Second, no I have not yet received any rubies in celebration of our love from my husband. But the day is still young.
Finally, as promised, I have improved upon Ryan's original boring mushy wedding vows.
you are welcome my darling Ryan. Please memorize these for recitation this evening.
|Look Ryan, our wedding rings. Remember how they say "You Are The Best Thing" on the inside? These new and improved vows will totally make that a true statement.|
I, Ryan Gallagher, take you, Lauren - Champion of Miniature Golf, to be my lawful and wildly attractive wife, to have and to never scold, from this day forward, for better, for new purse (hand me new purse), for richer, for even richer, in richness and in wealth, until Justin Timberlake do us part."
Further, I promise the following things:
To take the blame for punching a hole in our bedroom door and never ever tell anyone that my awkward-in-a-totally-cute-way wife actually created said hole in an unfortunate hallway skateboarding incident.
To never expect you to ride and refrain from riding myself in/on the following death-contraptions: helicopters, go-carts, motorcycles, unicycles, double-decker buses, white water rafts and wagons filled with hay.
To understand and allow you to vent your frustration when yet another person we know sings the praises of hay rides, which are completely worthless and uncomfortable and take entirely too long to get you anywhere and then when you do finally arrive at the pumpkin patch all of the good pumpkins are gone.
To never ever again submit you to the humiliation of being kicked out of brunch.
To keep the fridge stocked with an assortment of cheeses, both hard and soft, goat and cow, blue and artificially yellow.
"To never again say things like "Oh, you have a mustache, I never noticed before. Must be these new sunglasses. Man these things are awesome."
To buy you at least one ruby, most likely more though, on the second Valentine's Day after we are married.
To allow you the naming privileges of all of our future children. And to never again say "We are NOT naming our child after a Pride & Prejudice Character/Flower/Dairy Product."

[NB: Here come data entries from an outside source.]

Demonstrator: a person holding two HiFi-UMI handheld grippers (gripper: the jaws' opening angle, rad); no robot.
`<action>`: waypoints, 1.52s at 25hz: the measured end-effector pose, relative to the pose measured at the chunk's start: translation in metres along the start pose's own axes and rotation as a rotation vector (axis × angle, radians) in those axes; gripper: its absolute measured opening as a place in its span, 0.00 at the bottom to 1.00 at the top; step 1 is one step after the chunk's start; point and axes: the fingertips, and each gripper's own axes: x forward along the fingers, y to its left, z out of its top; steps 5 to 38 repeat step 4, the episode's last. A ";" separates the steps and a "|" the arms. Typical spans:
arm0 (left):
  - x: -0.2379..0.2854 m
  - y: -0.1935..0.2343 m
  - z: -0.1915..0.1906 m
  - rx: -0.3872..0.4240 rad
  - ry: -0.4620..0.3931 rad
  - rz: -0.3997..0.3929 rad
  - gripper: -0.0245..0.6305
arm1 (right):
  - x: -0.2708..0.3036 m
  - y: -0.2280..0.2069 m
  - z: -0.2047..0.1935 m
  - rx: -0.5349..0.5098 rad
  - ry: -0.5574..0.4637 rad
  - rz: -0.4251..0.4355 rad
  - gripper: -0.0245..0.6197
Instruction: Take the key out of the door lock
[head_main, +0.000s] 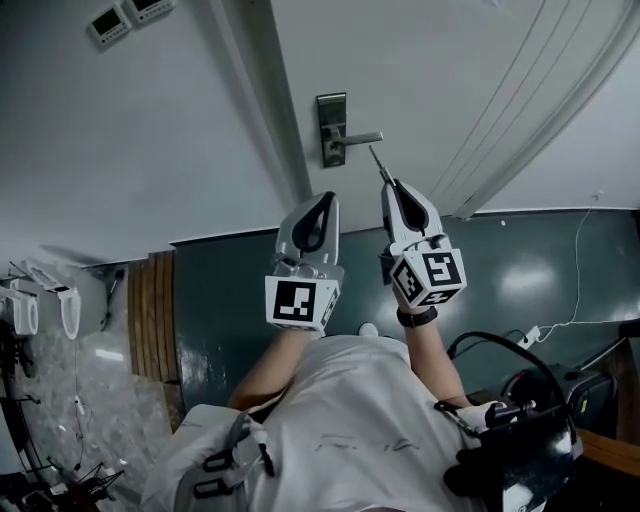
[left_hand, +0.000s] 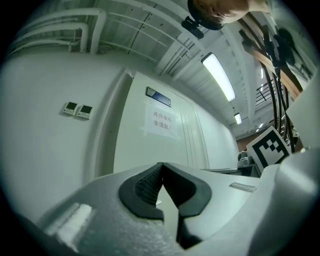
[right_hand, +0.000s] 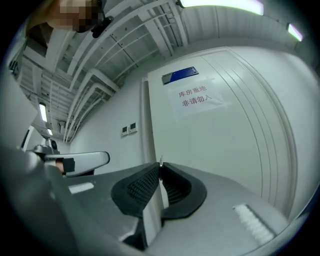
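Observation:
In the head view a dark metal lock plate (head_main: 332, 128) with a lever handle (head_main: 360, 138) sits on the white door (head_main: 430, 80). My right gripper (head_main: 390, 186) is shut on a thin silver key (head_main: 378, 163), which sticks out of its tip just below and right of the handle, clear of the lock. The right gripper view shows only the key's tip (right_hand: 160, 163) poking up between the pressed pads of the right gripper (right_hand: 160, 168). My left gripper (head_main: 325, 198) is beside it on the left, shut and empty, and the left gripper (left_hand: 161, 166) faces the door.
Two small wall panels (head_main: 128, 15) hang left of the door frame. A paper sign (right_hand: 197, 97) and a blue plate (right_hand: 180, 75) are high on the door. Wooden planks (head_main: 155, 315) and white fixtures (head_main: 45, 305) lie on the floor at the left, cables (head_main: 560, 325) at the right.

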 end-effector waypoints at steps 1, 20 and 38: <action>0.000 0.000 -0.003 0.004 0.014 -0.003 0.04 | -0.002 -0.001 0.000 -0.002 0.001 -0.006 0.08; -0.006 -0.002 -0.008 0.004 0.043 -0.027 0.04 | -0.007 0.001 -0.004 -0.004 0.006 -0.019 0.08; -0.006 -0.002 -0.008 0.004 0.043 -0.027 0.04 | -0.007 0.001 -0.004 -0.004 0.006 -0.019 0.08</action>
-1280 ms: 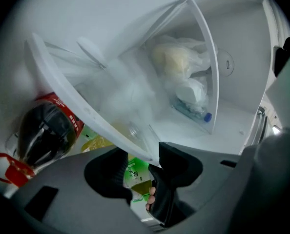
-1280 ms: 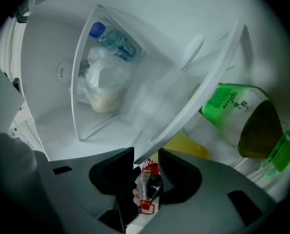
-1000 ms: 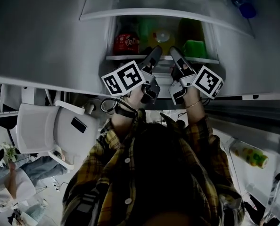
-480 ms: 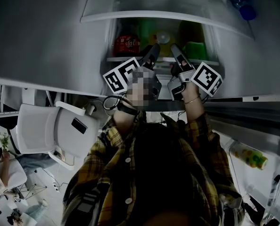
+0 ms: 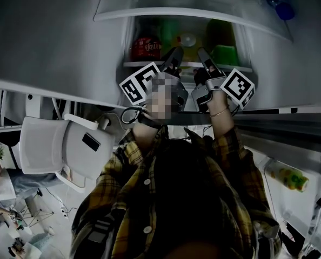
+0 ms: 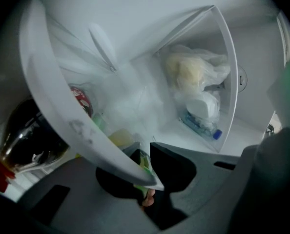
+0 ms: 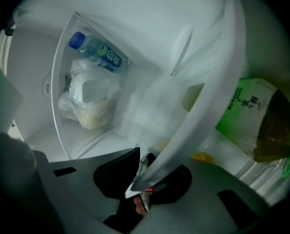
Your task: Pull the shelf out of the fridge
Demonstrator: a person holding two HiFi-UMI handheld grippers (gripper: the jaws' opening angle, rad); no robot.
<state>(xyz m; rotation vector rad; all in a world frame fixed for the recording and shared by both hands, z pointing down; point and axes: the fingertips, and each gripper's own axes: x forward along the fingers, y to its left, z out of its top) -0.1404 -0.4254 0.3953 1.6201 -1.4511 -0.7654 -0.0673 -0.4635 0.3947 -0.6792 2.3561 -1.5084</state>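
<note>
Jaws, just closing, grip the shelf [image 6: 72, 126] rim.

The shelf [image 6: 62, 106] has a smooth white plastic edge, faintly smudged. The left gripper [image 6: 144, 154] is matt grey plastic. The bag [image 6: 194, 72] looks like thin crinkled film. The shirt [image 5: 122, 177] is checked cloth.

Not much readable here tbh. The red bottle [image 5: 146, 46] on the far left of the fridge shelf has white Coca-Cola-style script, too small to be sure. The green carton [image 7: 240, 101] on the right carries Chinese characters. The blue label on the water bottle [image 7: 103, 54] is just blur. The left gripper's cube [image 5: 140, 84] and the right gripper's cube [image 5: 238, 88] show black-and-white square markers.
</note>
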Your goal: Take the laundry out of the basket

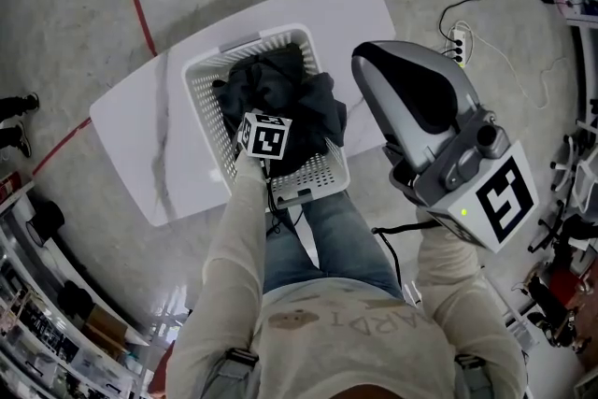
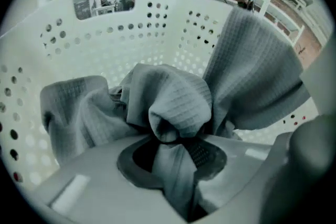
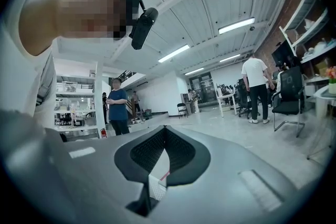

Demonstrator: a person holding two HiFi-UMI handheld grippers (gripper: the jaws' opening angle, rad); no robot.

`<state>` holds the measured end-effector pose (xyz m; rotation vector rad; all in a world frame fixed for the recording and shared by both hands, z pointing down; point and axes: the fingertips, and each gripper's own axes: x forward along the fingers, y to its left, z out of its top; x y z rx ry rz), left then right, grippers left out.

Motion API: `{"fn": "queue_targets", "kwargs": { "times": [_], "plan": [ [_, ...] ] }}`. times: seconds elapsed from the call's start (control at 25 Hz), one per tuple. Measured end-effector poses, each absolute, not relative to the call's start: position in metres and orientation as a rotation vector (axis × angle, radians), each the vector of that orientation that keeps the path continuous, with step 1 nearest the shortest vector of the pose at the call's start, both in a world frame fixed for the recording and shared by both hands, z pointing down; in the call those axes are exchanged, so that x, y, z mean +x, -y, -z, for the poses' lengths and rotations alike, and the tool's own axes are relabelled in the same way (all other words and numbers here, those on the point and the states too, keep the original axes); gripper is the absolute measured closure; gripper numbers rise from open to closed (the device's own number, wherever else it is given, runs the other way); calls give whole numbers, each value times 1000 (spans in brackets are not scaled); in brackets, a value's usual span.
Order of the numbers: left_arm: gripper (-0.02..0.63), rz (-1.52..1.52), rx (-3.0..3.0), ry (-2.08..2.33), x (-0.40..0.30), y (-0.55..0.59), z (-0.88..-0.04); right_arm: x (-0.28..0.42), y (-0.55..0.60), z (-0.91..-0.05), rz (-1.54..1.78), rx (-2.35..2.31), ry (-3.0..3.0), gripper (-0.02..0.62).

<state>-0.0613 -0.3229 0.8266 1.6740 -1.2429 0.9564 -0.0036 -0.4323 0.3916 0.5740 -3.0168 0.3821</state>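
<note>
The head view shows our left gripper (image 1: 264, 137) inside the basket (image 1: 207, 79), mid-frame. Only its own view shows it clamped on the grey laundry (image 2: 178, 102). Our right gripper (image 3: 164, 131) is closed and empty.

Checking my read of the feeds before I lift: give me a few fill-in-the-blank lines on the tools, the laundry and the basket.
1. The left tool is shut on the ___.
2. The basket stands on a white ___.
3. The right tool is shut and holds ___.
Missing words: laundry; table; nothing.
</note>
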Motion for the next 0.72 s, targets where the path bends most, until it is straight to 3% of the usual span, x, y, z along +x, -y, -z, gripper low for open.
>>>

To totally forgive you if, again, on the second Valentine's Day after we are married, one of the dogs is sick on the carpet and you "don't notice" it before work and leave it for me to clean up later.
To say "ick" whenever we are spending time at a beach or pool and a girl in a bikini walks past. And, in future, to first make certain that said girl is not in fact your lovely wife.
To never let the following things eat you: A bear, a catfish, a lion, a cannibal. I promise if you are close to being eaten, to throw myself in harm's way so that you may escape.
To never let you watch 'Silence Of The Lambs' ever again.
To stop sending you texts in the middle of the day that say nothing but "I just ate a sandwich for lunch, it was delicious." Because that is ridiculous and a complete waste of time and makes you jealous about the delicious sandwich.
To stop meticulously and secretly tracking the weather and then offering to take the dogs on their morning walk "just to be nice" because I know that it will probably be raining/snowing later in the day when it will then be your turn to take the dogs outside.
And finally, to allow you to make any and all edits to these vows that you see necessary as the days and years go by.
I love you. And I don't care if you never shave your legs again. And ponytails are not lazy and your orange sweatpants are sexy and I also sort of want a baby hippopotamus.
Anything you would add blogstalkers?
P.S. I love you my Ryan. Happy Valentine's Day.